(Provided material)

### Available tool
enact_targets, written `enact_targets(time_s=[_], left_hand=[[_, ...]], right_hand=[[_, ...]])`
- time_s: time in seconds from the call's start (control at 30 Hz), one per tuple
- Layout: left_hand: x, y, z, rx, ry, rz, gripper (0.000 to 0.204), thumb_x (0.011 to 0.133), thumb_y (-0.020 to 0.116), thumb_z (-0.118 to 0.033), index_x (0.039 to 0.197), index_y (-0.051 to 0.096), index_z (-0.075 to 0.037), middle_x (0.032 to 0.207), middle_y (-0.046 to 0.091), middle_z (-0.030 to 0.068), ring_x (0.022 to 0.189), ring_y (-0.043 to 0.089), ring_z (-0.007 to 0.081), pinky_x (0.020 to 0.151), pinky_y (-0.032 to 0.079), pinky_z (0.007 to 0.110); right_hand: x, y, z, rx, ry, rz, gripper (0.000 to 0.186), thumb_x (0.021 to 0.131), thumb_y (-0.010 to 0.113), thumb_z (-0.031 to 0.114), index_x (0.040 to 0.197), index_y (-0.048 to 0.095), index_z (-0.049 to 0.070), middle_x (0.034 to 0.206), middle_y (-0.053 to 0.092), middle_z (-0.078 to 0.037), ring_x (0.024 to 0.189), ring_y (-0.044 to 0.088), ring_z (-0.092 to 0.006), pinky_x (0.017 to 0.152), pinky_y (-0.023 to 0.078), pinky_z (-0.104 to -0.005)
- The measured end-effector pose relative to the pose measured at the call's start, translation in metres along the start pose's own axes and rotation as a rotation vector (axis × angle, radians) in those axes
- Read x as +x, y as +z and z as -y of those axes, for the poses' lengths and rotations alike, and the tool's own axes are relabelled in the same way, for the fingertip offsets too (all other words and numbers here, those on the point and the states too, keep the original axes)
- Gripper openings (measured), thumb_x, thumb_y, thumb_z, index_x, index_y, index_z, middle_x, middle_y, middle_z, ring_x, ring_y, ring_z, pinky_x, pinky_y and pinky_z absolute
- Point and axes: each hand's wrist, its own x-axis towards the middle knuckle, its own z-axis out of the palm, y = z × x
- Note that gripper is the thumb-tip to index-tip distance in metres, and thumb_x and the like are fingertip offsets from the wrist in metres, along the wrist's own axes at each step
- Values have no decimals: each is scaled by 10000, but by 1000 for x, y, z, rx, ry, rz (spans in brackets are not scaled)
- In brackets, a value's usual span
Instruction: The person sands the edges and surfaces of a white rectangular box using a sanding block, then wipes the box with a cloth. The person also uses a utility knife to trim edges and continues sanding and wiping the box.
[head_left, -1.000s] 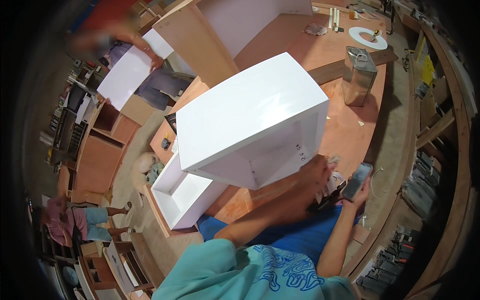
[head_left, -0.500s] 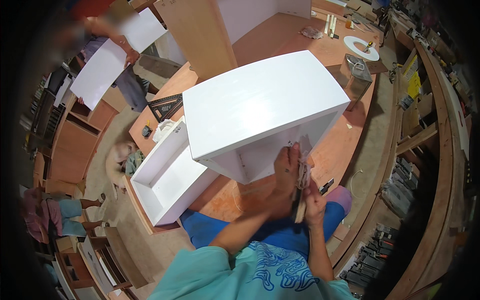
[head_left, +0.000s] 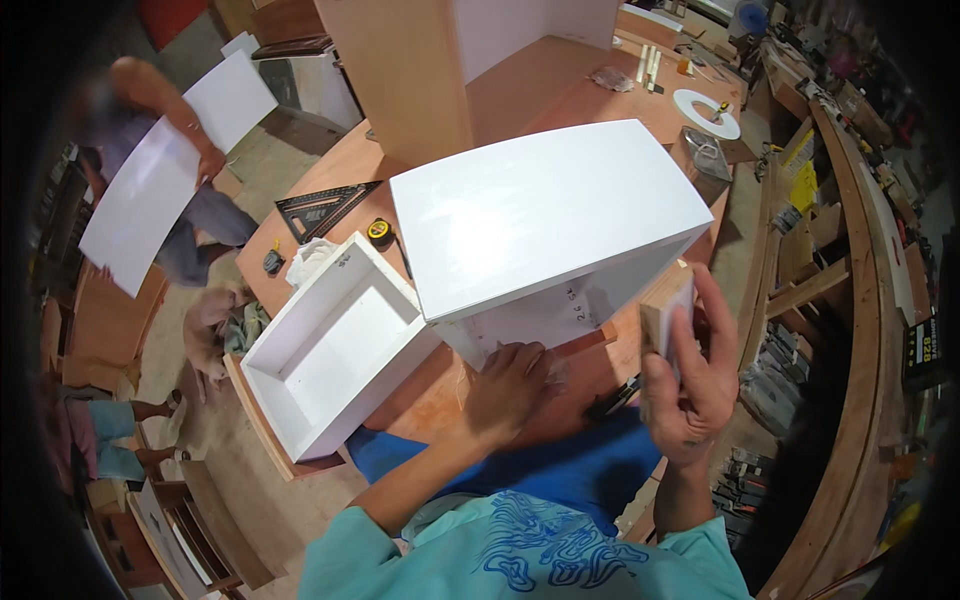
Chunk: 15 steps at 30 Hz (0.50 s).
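In front of me a white box (head_left: 550,215) with a slightly curved top stands on the wooden table, its open side toward me. My right hand (head_left: 695,375) grips a small wood block (head_left: 660,305) with a pale face, raised at the box's right corner. At the box's lower front edge, my left hand (head_left: 512,392) is closed around crumpled clear plastic (head_left: 555,376); its fingertips are partly hidden. A dark utility knife (head_left: 612,400) lies between my hands by the table's near edge. Left of the box sits an open white drawer (head_left: 345,340).
Beyond the drawer lie a black speed square (head_left: 322,210), a yellow tape measure (head_left: 380,232) and white crumpled paper (head_left: 310,260). A tall wooden panel (head_left: 400,80) rises behind the box. A metal can (head_left: 705,155) stands right. At left another person holds a white panel (head_left: 145,205).
My right hand has risen to the right with the wood block, and the knife is out of it. My left hand has moved left and down. The other person has shifted left with the panel.
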Motion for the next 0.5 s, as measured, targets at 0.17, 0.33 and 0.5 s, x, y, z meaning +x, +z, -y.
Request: enact_targets(time_s=[0.17, 0.33, 0.5], left_hand=[[17, -126, -38, 534, 102, -486, 421, 870, 768, -152, 1244, 649, 2, 1269, 630, 147, 1226, 562, 412, 1025, 433, 537], [38, -139, -35, 666, -75, -152, 498, 955, 684, -208, 1358, 547, 50, 1481, 531, 182, 1448, 394, 444, 1194, 125, 656], [59, -123, -51, 597, 62, -78, 523, 987, 641, -272, 1313, 571, 131, 1394, 545, 341, 1372, 483, 472, 1156, 323, 616]], right_hand=[[21, -3, 6, -14, 17, -109, 452, 910, 655, 41, 1352, 619, -42, 1479, 461, -318, 1207, 573, -365, 959, 508, -430], [-14, -10, -20, -12, 163, -135, 436, 907, 643, 24, 1333, 624, -64, 1468, 495, -289, 1214, 573, -304, 994, 483, -379], [-45, -11, -27, -18, 289, -108, 409, 830, 683, 6, 1225, 671, -102, 1398, 563, -289, 1051, 655, -328, 929, 516, -365]])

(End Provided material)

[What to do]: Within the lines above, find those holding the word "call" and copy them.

[Exercise solution]:
- time_s: time in seconds from the call's start (control at 30 Hz), one per tuple
- The measured end-effector pose relative to the pose measured at the call's start, translation in metres along the start pose's own axes and rotation as a rotation vector (axis × angle, radians) in those axes

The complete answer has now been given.